The answer is not to restrict cis people’s access to gender-affirming healthcare, but to make it easier for trans people to get hold of. Hormones should, as trans civil rights activists have long argued, be available at GP’s and sexual-health clinics under the model of informed consent – in other words, the same way in which the same hormones are already available to cis people. And why is it that some medication is available at big supermarkets, while other medication is not? Codeine and anti-histamines at Tesco, but not testosterone? Why?
The earlier examples of testosterone and spironolactone are not the only hormones where we see this health inequality between trans and cis people play out. We see the same thing with oestrogen: readily available to cis women as a hormonal contraceptive at their GP, yet extremely hard to get hold of for trans women, who must go through a specialist gender clinic and psychiatric assessment to access the same drug.

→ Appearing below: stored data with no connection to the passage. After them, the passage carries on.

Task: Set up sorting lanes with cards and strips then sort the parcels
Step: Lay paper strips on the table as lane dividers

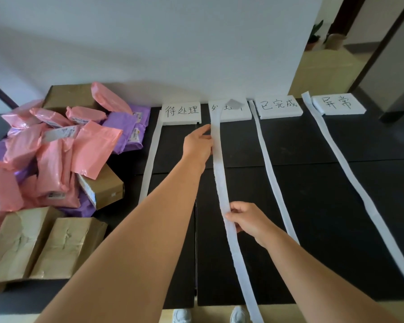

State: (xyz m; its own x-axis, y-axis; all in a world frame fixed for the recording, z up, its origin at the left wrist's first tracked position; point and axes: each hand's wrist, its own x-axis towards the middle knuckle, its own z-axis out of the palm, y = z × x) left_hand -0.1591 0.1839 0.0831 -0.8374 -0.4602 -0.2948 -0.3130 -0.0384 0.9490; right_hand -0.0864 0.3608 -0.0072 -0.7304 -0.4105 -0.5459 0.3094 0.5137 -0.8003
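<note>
The right grip (245,220) pinches the second strip (219,173) between thumb and curled fingers, a little past its midpoint on the near side. The thumb lies on top and the knuckles face right. From this pinch the strip runs away up the black counter (313,141) to lie across the second card (236,114), hiding part of its writing. It also runs back past the counter's near edge, where it hangs over.

The left grip (198,145) meets the same strip's left edge much farther out, just short of the cards. Its thumb points forward. Whether it nips the edge or only presses against it I cannot tell. The left arm is stretched nearly straight and the right is bent closer in.

The first strip (149,159) lies left of the held one, and the third strip (271,173) and fourth strip (350,173) lie right of it. All three are flat and well apart. The first card (182,111), third card (279,107) and fourth card (338,104) sit against the wall at the lane heads.

A heap of pink mailers (56,159), purple mailers (126,129) and cardboard boxes (44,245) fills the counter's left end, clear of the strips.
</note>
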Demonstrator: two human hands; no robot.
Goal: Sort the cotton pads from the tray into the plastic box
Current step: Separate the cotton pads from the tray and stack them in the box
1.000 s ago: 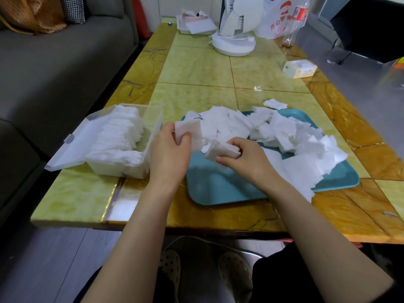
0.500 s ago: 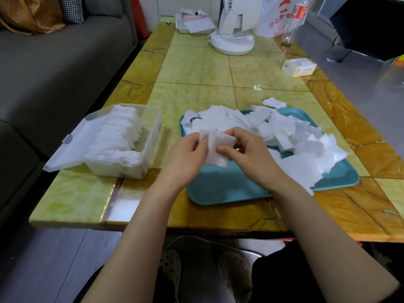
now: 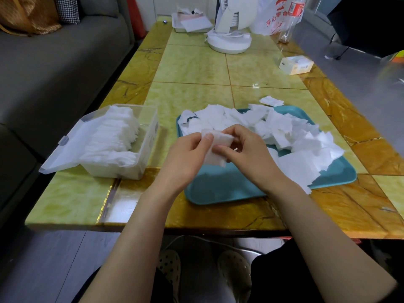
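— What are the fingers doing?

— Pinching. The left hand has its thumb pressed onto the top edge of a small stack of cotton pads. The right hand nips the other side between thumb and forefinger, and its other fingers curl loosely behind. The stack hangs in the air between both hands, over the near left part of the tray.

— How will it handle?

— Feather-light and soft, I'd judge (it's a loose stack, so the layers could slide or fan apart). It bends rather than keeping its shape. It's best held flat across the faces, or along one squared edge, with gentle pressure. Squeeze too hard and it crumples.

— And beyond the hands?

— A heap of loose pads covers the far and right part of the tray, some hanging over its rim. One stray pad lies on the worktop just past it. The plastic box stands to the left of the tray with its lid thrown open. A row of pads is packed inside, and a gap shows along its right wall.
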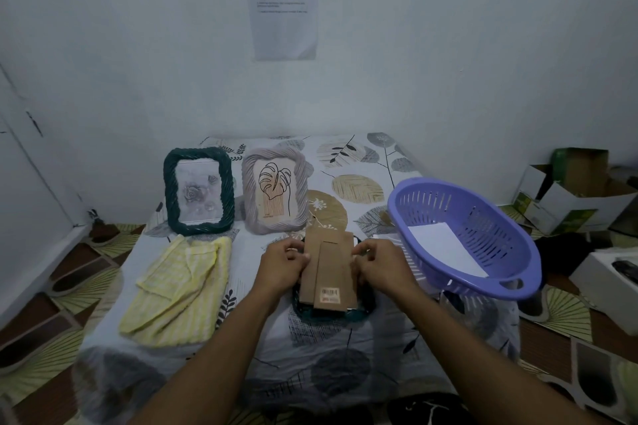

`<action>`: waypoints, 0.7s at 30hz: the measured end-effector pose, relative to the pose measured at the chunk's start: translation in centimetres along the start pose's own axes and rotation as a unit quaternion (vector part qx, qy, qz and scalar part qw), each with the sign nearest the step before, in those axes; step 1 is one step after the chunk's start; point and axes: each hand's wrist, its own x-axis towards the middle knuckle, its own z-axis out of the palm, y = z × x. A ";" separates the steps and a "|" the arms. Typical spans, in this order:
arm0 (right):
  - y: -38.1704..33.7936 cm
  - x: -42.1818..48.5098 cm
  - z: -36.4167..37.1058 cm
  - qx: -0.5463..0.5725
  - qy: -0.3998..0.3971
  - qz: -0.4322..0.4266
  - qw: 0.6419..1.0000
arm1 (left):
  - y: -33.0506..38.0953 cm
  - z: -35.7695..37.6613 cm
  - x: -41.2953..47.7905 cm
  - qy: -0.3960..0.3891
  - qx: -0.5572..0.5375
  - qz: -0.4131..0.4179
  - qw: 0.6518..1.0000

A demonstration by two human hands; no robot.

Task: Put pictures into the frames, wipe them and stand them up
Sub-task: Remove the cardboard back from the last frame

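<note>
Nearest, the left grip (286,266) and right grip (379,266) pinch the side edges of the cardboard back (328,269) of a dark frame (329,316) lying face down on the surface (345,166). Behind it stand a green frame (198,191) and a grey frame (274,190), with a yellow cloth (179,286) to the left and a purple basket (462,235) to the right.

Both grips are on the face-down frame (328,274) in the near middle of the bench (248,248). The left grip (286,264) pinches its left edge and the right grip (379,267) its right edge, brown cardboard back facing up. At the far side two more stand upright side by side: a dark green frame (198,191) with a rose picture, and a grey frame (274,195) with a leaf drawing to its right. A yellow cloth (179,286) lies crumpled on the left. A purple basket (462,217) sits tilted on the right with a white sheet (445,248) inside.
</note>
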 end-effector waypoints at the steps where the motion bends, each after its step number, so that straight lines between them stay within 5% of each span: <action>1: 0.2 0.1 0.1 -0.071 0.020 -0.033 0.997 | 0.0 0.0 -0.1 0.001 -0.008 -0.008 1.000; 5: 0.9 0.1 0.5 -0.190 0.026 -0.108 0.976 | 0.1 -0.2 -0.3 0.005 -0.030 -0.033 0.999; 21: 2.9 0.4 1.5 -0.174 0.038 -0.114 0.977 | -0.7 -4.1 0.0 0.041 -0.074 -0.043 0.996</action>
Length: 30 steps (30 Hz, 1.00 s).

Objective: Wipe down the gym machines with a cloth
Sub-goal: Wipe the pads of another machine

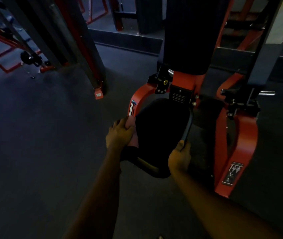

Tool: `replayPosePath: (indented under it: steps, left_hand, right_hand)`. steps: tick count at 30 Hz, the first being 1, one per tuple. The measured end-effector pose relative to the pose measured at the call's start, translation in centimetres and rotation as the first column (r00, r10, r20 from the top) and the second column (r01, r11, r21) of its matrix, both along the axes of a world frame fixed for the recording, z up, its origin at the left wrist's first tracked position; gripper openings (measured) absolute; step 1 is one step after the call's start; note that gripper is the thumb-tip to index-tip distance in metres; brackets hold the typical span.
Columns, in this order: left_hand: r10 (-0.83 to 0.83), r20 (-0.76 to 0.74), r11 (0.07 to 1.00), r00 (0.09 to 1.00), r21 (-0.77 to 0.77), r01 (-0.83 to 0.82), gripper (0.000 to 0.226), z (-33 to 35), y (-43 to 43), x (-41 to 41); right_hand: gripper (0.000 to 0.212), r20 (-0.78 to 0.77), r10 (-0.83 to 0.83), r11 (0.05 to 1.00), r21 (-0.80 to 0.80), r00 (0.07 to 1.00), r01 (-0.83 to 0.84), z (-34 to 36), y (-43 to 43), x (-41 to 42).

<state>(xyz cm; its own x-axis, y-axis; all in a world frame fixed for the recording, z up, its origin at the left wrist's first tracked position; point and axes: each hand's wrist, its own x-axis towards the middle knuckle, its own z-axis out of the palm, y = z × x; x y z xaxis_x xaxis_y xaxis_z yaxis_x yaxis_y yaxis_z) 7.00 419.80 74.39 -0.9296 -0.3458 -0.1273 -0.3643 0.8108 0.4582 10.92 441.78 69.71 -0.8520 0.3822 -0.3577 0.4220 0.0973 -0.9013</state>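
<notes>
The seat pad (161, 135) of a red-framed machine (246, 135) is judged to be under wiping along its left edge. A pale cloth (134, 138) is pressed against that edge by the left hand (118, 133), whose fingers are curled over it. The right hand (179, 156) is closed round the lower end of a thin dark bar (188, 125) beside the pad's right edge. Both forearms are stretched forward and down. Next, the cloth should be drawn across the pad's top under even pressure; the back pad (185, 40) above is not yet reached.
</notes>
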Motion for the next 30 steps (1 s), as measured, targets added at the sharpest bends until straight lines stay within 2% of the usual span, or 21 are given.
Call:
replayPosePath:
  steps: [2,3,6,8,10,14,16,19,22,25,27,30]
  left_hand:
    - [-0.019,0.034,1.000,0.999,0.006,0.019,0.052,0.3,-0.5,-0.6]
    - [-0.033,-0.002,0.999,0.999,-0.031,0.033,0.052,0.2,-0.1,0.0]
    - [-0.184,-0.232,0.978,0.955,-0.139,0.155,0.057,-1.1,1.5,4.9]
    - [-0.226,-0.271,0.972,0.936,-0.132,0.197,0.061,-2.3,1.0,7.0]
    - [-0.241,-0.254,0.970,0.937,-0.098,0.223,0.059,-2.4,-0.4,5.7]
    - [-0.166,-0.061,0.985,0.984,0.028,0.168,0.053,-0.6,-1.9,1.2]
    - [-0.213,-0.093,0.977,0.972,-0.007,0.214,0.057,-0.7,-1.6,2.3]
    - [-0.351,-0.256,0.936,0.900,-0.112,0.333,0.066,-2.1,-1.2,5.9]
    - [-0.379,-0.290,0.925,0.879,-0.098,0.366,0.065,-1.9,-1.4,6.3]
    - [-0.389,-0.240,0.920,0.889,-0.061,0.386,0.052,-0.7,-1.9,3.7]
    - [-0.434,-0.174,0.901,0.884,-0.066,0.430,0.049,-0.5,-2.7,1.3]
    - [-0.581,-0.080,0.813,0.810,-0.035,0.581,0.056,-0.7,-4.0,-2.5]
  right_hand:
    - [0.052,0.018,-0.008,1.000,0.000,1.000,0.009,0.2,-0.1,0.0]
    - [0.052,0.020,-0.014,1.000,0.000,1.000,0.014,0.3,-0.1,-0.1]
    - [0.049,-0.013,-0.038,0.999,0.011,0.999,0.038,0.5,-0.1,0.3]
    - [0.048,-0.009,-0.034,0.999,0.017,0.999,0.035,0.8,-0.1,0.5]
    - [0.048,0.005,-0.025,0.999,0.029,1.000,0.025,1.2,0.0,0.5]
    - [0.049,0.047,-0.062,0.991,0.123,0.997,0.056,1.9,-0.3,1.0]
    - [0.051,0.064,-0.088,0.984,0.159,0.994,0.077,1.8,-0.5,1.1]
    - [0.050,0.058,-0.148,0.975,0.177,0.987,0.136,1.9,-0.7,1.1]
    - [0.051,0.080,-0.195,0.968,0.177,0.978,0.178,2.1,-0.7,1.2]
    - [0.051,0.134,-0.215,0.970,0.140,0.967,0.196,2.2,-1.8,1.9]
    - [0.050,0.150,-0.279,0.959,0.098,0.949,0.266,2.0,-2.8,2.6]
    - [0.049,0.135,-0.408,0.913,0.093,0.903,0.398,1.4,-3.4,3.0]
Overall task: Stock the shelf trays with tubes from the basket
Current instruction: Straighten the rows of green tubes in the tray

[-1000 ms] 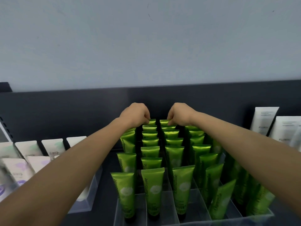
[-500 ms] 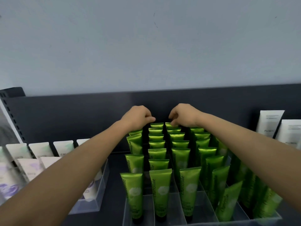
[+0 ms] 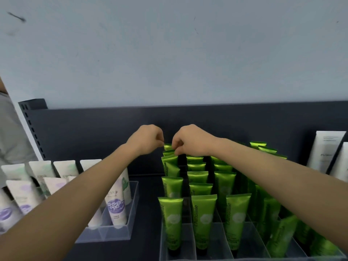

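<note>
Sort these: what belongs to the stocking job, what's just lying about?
Job: green tubes, their clear divided tray, left hand and right hand pinching rearmost tube tops.
Lying about: white and purple tubes in left tray, white tubes at right.

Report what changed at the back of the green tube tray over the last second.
Both hands slid left along the back row and drew closer together: left hand and right hand now pinch the tops of the rear green tubes in the leftmost column. Both stayed curled; the front green rows and the white tubes stand as before.
</note>
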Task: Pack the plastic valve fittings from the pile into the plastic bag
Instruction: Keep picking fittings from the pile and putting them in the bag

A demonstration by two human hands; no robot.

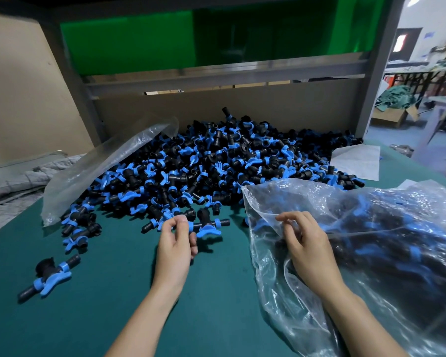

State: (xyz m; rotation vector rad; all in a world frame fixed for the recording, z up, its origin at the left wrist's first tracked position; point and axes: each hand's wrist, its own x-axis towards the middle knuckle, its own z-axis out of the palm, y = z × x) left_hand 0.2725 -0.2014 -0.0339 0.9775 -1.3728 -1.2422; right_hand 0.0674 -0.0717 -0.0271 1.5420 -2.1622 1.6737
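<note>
Mid-worktop (113,292), at pile (216,163) near edge: left hand (175,243) pinches valve fitting (208,231); right hand (305,244) pinches plastic bag (386,228) rim; hold mouth wide, drop fitting deep

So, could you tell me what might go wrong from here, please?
The right hand pinches only one spot on the rim of the plastic bag; the mouth may sag, and the valve fitting in the left hand could miss. The bag lies sideways, so contents might slide out. The stray fitting could be overlooked.
</note>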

In fact, most trans healthcare is actually cis healthcare, if you think about it – very few of the speech and language therapists, laser hair-removal specialists, or surgeons constructing penises for trans men, originally trained to offer their services to trans people. Their services were for cis people first, and then adapted for trans people.
And the fact that cis people are happy to have these different forms of healthcare for themselves yet so vehemently against it when trans people want it takes us back to the question: Why are cis people so bothered about gender-affirming healthcare for trans and non-binary people? Perhaps it’s not the healthcare that they have a problem with, after all.